| Items listed in a dataset |
----------

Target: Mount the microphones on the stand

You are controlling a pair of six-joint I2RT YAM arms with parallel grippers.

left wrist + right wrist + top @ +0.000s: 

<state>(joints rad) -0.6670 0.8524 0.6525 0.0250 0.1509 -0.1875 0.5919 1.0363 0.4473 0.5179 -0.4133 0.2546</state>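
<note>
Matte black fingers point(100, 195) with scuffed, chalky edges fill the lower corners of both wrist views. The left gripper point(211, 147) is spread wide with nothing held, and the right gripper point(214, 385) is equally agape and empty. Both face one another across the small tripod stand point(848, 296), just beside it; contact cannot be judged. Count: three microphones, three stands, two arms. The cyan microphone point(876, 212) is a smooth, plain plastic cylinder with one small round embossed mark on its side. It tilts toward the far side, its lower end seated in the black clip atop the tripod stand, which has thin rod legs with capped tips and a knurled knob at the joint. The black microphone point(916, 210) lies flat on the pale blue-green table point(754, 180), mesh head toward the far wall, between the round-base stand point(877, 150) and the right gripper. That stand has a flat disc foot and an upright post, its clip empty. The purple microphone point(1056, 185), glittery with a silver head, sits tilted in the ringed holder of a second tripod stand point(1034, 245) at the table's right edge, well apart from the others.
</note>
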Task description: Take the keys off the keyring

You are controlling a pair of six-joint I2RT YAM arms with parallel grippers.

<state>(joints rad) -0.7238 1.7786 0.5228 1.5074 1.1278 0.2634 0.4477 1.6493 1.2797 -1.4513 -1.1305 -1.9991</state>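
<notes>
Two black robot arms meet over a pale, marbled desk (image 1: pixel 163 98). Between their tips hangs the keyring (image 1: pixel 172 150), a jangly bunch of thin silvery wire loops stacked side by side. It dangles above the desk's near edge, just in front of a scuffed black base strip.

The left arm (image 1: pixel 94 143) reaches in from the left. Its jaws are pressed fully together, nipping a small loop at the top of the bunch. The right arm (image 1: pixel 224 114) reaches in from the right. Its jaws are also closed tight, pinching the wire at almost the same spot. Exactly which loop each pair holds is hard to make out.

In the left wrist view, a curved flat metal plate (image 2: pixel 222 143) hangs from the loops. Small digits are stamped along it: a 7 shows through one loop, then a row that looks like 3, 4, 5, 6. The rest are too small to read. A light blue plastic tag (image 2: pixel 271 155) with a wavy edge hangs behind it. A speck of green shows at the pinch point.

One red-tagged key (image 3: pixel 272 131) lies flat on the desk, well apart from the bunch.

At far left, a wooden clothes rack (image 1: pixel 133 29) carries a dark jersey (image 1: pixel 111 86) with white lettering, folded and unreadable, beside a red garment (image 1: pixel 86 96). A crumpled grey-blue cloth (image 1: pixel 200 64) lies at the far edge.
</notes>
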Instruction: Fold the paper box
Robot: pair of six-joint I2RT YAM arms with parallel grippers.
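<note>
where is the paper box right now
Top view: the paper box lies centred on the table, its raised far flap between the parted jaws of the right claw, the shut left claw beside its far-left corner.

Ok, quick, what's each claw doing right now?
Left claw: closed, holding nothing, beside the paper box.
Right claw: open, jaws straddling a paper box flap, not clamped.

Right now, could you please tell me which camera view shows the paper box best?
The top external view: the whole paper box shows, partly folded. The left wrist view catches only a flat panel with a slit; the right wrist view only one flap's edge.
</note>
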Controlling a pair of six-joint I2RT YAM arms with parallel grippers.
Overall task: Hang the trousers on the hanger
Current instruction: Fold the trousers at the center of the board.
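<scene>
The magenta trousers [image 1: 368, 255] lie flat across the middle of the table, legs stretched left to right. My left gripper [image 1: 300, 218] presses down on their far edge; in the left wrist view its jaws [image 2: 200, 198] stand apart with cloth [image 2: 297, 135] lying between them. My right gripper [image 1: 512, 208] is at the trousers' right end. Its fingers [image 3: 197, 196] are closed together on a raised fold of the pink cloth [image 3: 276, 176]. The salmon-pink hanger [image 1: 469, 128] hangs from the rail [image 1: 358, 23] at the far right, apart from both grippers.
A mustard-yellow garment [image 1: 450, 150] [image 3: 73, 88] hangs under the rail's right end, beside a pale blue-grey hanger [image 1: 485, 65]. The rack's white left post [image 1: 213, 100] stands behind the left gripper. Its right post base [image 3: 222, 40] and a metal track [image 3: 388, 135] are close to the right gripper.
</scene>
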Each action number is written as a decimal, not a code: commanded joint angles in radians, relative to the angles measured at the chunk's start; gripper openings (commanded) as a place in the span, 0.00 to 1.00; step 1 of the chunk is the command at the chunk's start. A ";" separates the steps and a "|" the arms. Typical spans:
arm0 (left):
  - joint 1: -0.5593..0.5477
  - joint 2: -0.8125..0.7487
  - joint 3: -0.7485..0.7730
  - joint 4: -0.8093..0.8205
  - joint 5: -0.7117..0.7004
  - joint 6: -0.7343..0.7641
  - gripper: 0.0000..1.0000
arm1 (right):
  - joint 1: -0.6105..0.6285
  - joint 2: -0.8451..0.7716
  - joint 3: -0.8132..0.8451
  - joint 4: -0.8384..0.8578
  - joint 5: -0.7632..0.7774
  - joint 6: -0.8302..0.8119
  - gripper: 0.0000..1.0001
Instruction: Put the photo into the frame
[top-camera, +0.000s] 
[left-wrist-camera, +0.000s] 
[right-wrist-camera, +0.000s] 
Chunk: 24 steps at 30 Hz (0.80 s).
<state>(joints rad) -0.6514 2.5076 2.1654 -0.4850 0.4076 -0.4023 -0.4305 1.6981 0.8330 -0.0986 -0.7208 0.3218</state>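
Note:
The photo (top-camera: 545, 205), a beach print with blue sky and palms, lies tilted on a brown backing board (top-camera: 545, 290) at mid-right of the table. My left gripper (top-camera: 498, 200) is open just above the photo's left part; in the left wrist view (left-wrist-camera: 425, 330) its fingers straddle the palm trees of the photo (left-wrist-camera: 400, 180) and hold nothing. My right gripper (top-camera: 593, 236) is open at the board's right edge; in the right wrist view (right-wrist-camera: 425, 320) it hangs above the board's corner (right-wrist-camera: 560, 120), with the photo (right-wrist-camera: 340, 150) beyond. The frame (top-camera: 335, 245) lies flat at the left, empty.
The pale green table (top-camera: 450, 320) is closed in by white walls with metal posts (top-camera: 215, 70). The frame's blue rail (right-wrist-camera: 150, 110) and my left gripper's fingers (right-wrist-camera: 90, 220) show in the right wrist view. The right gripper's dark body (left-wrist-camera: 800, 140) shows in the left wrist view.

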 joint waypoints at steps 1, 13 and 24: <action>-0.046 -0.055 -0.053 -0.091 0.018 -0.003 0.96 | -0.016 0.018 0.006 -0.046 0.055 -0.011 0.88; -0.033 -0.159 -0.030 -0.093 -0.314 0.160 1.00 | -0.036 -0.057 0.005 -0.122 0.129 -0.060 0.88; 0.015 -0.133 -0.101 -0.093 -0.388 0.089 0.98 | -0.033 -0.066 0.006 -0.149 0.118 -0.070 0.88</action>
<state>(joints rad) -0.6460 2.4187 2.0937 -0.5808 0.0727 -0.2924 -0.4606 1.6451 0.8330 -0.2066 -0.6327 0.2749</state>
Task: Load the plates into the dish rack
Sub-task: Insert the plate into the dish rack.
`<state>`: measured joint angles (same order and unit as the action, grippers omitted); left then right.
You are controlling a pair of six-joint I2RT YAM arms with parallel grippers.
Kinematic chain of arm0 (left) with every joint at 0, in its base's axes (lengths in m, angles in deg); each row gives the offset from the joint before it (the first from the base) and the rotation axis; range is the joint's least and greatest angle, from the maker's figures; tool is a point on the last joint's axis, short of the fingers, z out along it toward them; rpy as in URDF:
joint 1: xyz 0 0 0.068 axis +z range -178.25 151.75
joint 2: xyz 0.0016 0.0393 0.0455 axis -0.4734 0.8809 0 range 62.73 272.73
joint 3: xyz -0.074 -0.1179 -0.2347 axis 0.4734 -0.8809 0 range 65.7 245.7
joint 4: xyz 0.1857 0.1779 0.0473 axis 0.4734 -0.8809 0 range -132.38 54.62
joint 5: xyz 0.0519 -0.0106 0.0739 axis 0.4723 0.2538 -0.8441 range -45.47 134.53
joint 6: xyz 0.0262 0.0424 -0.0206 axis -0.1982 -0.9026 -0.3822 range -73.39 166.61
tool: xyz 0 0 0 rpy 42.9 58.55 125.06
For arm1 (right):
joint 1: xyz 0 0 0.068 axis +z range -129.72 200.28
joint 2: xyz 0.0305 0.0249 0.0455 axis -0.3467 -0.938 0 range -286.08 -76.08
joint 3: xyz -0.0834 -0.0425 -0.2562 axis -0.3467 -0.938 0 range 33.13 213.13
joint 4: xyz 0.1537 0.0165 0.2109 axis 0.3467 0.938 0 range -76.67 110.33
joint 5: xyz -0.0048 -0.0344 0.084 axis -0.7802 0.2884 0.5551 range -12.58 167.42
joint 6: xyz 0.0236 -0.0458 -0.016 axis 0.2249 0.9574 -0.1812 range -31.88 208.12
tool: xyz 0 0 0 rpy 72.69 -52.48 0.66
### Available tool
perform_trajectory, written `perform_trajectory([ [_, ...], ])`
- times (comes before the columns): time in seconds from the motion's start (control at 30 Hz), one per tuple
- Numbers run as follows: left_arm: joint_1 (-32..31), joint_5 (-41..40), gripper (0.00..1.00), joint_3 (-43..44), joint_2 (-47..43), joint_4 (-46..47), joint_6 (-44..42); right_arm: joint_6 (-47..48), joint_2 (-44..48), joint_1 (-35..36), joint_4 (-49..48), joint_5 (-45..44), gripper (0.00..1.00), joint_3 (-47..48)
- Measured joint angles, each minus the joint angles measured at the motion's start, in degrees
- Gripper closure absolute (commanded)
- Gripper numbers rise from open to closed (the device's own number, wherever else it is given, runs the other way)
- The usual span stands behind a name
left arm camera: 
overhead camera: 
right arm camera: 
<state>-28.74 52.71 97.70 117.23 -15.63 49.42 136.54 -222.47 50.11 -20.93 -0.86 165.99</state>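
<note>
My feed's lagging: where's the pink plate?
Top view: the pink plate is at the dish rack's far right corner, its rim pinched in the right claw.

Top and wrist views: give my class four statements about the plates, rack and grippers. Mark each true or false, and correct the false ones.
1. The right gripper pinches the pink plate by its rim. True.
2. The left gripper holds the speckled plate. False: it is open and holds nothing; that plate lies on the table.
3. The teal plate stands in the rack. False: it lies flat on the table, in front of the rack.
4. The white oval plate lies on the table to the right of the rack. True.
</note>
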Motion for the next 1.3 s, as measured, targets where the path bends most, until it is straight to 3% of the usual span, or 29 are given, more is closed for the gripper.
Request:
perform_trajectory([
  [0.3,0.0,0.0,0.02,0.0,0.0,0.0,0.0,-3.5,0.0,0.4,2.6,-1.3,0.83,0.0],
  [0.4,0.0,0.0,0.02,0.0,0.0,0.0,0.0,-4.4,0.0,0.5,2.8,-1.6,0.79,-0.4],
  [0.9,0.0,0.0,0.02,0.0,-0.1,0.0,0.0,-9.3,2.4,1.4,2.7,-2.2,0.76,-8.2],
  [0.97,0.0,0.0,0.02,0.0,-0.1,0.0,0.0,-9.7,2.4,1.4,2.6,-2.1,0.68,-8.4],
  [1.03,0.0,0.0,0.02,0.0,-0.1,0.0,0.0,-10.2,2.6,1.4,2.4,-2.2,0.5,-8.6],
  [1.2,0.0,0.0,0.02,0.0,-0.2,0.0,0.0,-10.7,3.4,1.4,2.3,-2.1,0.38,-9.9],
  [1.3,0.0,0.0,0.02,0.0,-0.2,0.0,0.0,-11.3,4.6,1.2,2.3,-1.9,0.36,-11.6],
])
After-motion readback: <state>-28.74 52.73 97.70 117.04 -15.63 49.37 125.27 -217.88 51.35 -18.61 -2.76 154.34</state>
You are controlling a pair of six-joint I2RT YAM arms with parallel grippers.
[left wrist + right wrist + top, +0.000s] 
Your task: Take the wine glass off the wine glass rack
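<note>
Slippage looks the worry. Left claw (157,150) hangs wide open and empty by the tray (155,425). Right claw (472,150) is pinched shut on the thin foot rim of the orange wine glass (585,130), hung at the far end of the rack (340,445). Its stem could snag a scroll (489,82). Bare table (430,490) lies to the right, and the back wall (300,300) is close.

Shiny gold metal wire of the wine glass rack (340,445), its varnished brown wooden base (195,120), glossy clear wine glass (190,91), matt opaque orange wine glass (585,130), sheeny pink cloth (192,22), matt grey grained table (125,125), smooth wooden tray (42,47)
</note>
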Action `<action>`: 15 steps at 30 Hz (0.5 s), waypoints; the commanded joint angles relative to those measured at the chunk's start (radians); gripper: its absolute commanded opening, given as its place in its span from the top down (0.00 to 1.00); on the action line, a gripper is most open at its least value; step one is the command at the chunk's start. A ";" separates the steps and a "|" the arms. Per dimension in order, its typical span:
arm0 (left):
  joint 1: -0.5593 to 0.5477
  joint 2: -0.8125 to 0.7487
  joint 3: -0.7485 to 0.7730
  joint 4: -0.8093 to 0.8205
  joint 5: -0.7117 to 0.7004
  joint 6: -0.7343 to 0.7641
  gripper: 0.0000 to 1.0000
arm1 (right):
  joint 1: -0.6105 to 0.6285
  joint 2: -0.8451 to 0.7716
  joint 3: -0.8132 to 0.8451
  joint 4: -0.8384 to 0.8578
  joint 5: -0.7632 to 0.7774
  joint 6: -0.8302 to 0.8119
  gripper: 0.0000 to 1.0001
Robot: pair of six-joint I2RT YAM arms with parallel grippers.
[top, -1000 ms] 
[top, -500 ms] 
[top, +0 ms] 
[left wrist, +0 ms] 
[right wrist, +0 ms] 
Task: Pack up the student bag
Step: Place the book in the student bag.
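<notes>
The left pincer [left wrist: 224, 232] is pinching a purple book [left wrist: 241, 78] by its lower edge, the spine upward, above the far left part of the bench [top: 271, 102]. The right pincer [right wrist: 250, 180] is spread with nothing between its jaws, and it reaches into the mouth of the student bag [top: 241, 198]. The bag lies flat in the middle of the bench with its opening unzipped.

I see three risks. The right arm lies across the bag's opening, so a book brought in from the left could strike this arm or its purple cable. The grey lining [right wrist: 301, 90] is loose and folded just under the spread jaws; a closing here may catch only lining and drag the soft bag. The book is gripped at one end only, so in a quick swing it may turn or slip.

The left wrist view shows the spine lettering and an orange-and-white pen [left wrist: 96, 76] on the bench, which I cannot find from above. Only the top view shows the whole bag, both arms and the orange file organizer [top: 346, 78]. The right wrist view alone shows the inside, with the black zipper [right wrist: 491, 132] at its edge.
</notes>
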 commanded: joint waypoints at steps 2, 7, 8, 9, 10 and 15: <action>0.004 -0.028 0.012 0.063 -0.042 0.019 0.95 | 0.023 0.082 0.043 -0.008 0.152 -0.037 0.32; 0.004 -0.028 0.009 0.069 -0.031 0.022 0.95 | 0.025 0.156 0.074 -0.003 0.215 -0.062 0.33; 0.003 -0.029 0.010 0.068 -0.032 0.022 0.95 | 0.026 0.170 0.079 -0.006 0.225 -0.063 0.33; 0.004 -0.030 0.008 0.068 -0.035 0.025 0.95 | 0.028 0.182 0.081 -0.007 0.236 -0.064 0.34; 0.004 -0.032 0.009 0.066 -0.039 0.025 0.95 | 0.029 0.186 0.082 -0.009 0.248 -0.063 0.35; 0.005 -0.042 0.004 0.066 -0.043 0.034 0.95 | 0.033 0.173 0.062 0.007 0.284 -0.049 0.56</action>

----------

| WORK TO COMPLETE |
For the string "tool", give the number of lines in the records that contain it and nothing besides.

| TASK OUTPUT |
4